Prototypical AI/ML applications that have a high and measurable ROI include fraud prevention and personalization engines, such as next best action or recommendations. Microsoft and IBM have extensive template libraries to help customers get started. Templates remove the need for customers to figure out what algorithms to select. The templates also help prioritize what input data is required. Developer tooling here is improving. Microsoft introduced an Azure Machine Learning Experimentation service and Model Management service which collectively augment the design and deployment stages of the ML lifecycle, both of which have been relatively dark arts. These new services leverage Microsoft’s historical strength in developer tools and bring them into “data ops,” the data science equivalent of devops. IBM has deep and highly strategic industry solutions for IoT, building on its long history of working closely with large customers.

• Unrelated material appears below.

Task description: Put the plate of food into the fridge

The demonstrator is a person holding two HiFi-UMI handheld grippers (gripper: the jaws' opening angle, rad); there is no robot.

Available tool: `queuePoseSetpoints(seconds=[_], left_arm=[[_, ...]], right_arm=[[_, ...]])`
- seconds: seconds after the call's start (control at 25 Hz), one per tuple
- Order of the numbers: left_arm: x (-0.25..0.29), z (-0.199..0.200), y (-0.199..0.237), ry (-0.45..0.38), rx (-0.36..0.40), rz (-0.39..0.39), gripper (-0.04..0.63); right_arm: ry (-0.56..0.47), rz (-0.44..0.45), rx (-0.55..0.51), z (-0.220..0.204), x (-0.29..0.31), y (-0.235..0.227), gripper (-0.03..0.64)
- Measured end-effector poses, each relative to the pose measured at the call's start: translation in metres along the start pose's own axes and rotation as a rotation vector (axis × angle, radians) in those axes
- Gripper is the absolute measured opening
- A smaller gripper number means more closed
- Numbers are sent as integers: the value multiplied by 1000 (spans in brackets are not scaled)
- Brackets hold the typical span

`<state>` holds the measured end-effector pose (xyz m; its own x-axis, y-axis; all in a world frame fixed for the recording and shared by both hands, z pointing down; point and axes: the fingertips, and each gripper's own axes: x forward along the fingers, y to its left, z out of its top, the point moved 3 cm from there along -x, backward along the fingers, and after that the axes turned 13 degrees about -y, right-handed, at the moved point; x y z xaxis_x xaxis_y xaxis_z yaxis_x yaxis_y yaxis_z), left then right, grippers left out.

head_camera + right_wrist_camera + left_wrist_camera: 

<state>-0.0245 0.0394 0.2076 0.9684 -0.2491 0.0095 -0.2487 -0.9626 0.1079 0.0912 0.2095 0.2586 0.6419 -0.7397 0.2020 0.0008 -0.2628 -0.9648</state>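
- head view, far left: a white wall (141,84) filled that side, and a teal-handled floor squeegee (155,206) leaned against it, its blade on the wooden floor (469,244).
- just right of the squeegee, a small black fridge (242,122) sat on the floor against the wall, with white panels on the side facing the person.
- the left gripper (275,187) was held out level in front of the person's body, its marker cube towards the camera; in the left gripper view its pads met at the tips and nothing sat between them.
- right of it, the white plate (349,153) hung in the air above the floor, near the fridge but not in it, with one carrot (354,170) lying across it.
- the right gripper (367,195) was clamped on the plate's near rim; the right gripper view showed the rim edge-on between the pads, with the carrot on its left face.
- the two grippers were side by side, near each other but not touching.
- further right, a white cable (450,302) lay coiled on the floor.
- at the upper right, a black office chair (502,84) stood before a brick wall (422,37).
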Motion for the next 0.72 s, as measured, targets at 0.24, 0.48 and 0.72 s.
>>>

While templates exist for these types of models, they require varying levels of customization. Enterprises don’t all have input data sets that are identical. So there is a need for additional feature selection and engineering, training data with labels, and model evaluation. While Microsoft and many others are building out the tooling, managing the design-time and runtime data science pipelines is still immature. Most enterprises will need to draw on thin pools of data science expertise. Data scientists have to be in the loop for both design-time and run-time pipelines. At design-time, they have to prep and label data and evaluate model fitness. At run-time, they have to continually evaluate live model performance and continually retrain the models using data feedback loops. In IBM’s case, the industry solutions are templates that require joint development in order to bring together customer domain expertise and IBM’s knowledge of IoT and ML technology.

Wikibon believes the skills base for ML talent outside the tech community is somewhat thin. Based on the same Spiderbook web crawl that identified AI/ML vertical activity in figure 2, the number of companies and the maturity of their investments is quite small (see figure 3). Another way of assessing the talent pool is to look at the number of developers trained on Python and R. Based on that count, there are 1.5-3M data scientists and data engineers compared with 8M developers trained on the previous, mainstream analytic software, SAS. Wikibon believes these numbers are misleading in terms of how many engineers can manage the entire ML model design process. Our research indicates a large majority of this population does data wrangling and preparation. O’Reilly’s 2016 salary survey indicates the median base salary across these skills is $106K in the U.S.

 

Figure 3: A maturity model of AI investment indicates that the number of companies with strategic commitments to AI is well below 100. This number is consistent with figure 2 showing that most activity is taking place in the tech vertical. The large number of lab projects is consistent with the widespread experimentation with on-prem big data projects over the last 5 years. (SOURCE: Spiderbook/Demandbase)

 

Action Item

In order for mainstream CIOs to avoid having their AI/ML pilots bog down – or unnecessarily fail outright – CIOs and line of business (LOB) executives need to inventory their in-house skills and establish concrete strategies for acquiring those skills or transferring AI/ML knowledge into their organizations in some other, non-labor form.